* What to produce
Look through the entries below and extract exactly the lines from the one containing "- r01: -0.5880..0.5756" through the one containing "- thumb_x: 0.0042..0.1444", ends included.

Stored entries:
● ● ●

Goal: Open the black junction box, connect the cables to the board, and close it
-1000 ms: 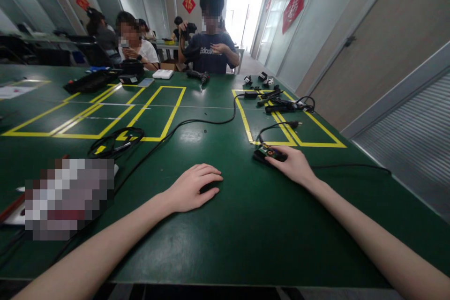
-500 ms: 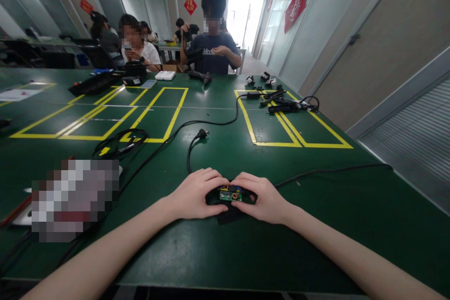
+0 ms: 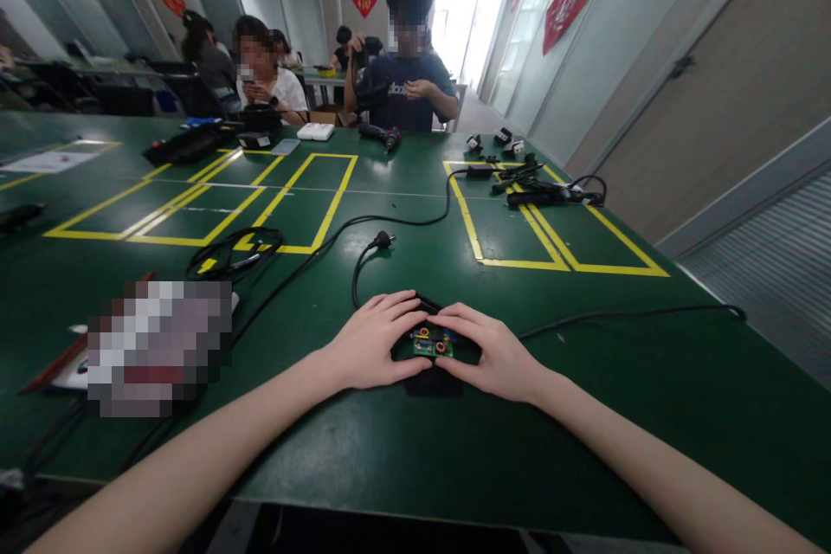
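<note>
A small green circuit board (image 3: pixel 425 346) with copper-wound coils lies between my two hands, over the green table. My left hand (image 3: pixel 373 344) curves round its left side, thumb at the near edge and fingers at the far edge. From the right, my right hand (image 3: pixel 499 355) holds it the same way, its thumb tip by the near right corner. A flat black piece (image 3: pixel 434 383) shows under the board on the near side; its shape is partly hidden. Just beyond my fingers, a black cable with a plug (image 3: pixel 383 240) lies on the table.
A pixelated object (image 3: pixel 159 346) lies at the left, near a coiled black cable (image 3: pixel 237 253). Black cords and adapters (image 3: pixel 545 190) sit at the back right. A power drill (image 3: pixel 382 137) lies at the far edge, before a person in a dark shirt (image 3: pixel 406 95). Yellow tape marks the table.
The view has shifted slightly, so the scene sits further right. My fingers have eased a little along the board's edges, and more of the cable behind them shows.
</note>
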`<act>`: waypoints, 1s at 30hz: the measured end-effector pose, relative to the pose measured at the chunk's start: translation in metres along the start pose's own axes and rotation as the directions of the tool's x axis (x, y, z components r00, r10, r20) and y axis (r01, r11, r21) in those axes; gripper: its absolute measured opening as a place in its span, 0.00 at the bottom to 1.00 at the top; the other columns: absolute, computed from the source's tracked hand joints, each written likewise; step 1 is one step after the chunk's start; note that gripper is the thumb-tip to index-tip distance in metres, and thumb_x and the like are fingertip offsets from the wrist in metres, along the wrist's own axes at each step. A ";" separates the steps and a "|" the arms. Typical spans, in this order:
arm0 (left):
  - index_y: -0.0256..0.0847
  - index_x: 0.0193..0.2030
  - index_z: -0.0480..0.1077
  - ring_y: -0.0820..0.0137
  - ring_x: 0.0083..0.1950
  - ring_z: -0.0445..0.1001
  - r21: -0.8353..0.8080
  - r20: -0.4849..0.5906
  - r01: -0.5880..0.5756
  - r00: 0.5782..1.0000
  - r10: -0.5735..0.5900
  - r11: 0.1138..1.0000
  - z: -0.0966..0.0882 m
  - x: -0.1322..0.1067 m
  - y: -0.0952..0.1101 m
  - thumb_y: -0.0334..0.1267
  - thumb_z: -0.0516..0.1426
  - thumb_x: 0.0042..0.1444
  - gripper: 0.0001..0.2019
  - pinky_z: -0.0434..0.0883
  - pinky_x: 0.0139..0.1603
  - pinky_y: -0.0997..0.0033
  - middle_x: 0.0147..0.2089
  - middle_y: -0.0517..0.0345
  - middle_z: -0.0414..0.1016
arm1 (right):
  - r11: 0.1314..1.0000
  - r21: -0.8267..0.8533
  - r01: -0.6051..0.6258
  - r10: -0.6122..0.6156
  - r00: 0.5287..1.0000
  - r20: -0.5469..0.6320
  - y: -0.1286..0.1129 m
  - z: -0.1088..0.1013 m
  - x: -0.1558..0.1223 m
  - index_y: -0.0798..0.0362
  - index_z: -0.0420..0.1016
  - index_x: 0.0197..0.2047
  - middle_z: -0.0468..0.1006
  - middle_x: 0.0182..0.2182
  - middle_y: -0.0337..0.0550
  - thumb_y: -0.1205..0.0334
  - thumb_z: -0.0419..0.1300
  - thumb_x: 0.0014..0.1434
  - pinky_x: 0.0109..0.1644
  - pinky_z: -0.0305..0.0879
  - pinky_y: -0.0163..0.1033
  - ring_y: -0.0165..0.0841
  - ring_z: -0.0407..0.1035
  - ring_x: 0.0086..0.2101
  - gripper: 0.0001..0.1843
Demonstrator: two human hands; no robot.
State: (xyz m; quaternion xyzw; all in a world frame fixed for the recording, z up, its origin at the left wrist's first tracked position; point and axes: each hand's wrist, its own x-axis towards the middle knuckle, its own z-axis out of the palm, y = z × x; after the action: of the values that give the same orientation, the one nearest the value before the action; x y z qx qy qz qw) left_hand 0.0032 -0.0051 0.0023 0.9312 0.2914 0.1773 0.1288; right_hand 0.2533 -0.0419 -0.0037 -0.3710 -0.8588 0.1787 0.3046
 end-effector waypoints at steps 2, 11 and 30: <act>0.42 0.69 0.68 0.51 0.77 0.61 0.001 0.006 0.013 1.000 -0.013 1.000 0.001 0.000 -0.001 0.54 0.63 0.63 0.31 0.62 0.75 0.45 0.72 0.43 0.69 | 1.000 -0.022 0.014 -0.015 1.000 -0.007 0.002 0.000 0.000 0.49 0.72 0.65 0.78 0.56 0.52 0.61 0.67 0.62 0.57 0.77 0.47 0.43 0.77 0.54 0.28; 0.41 0.61 0.73 0.55 0.64 0.74 -0.071 -0.121 0.039 0.991 -0.047 0.997 -0.005 0.001 -0.004 0.46 0.62 0.64 0.21 0.73 0.66 0.51 0.60 0.45 0.78 | 0.992 -0.121 -0.018 0.013 0.999 -0.039 0.007 -0.001 0.001 0.50 0.76 0.61 0.81 0.52 0.53 0.59 0.67 0.62 0.54 0.77 0.53 0.45 0.77 0.50 0.24; 0.42 0.47 0.75 0.66 0.44 0.79 -0.117 -0.184 0.110 0.974 -0.131 0.987 -0.004 0.001 -0.017 0.34 0.60 0.66 0.05 0.77 0.46 0.67 0.46 0.56 0.79 | 0.978 -0.182 -0.102 0.073 0.984 -0.160 0.011 -0.016 0.000 0.51 0.74 0.51 0.79 0.47 0.51 0.64 0.61 0.63 0.49 0.75 0.49 0.44 0.76 0.46 0.12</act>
State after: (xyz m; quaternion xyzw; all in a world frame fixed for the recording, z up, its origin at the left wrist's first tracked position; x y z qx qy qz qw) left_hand -0.0059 0.0097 0.0004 0.8822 0.3485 0.2731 0.1602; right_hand 0.2693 -0.0337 0.0024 -0.4482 -0.8290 0.0807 0.3247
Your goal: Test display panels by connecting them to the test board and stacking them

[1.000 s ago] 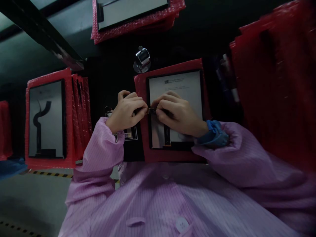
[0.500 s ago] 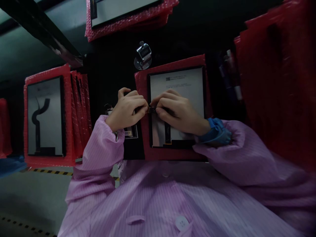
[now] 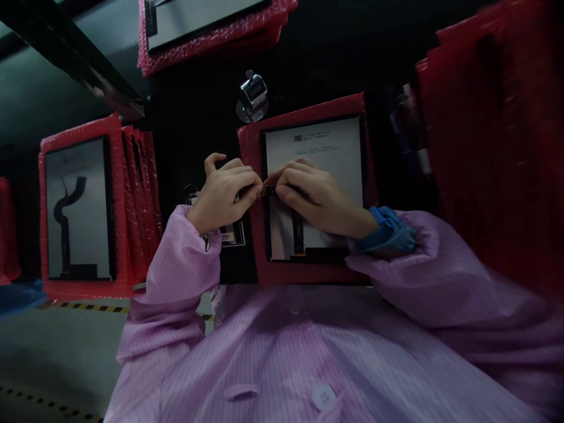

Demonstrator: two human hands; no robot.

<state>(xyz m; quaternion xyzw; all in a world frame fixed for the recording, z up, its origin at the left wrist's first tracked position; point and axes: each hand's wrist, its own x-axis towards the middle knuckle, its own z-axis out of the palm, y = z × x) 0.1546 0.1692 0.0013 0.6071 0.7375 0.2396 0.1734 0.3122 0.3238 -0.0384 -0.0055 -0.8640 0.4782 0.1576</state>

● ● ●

* Solved exercise
  - r01: -0.5880..0.5756
  - r00: 0.5782..1.0000
  - r10: -0.5735..0.5900
  - r11: 0.1138..1.0000
  - z: -0.0966..0.0882 m
  - x: -0.1322..0.1067 m
  - y: -0.0952..0.1101 m
  - thumb_y: -0.0334..0.1267
  - thumb_z: -0.0516..0.1426
  - thumb_x: 0.0042..0.1444

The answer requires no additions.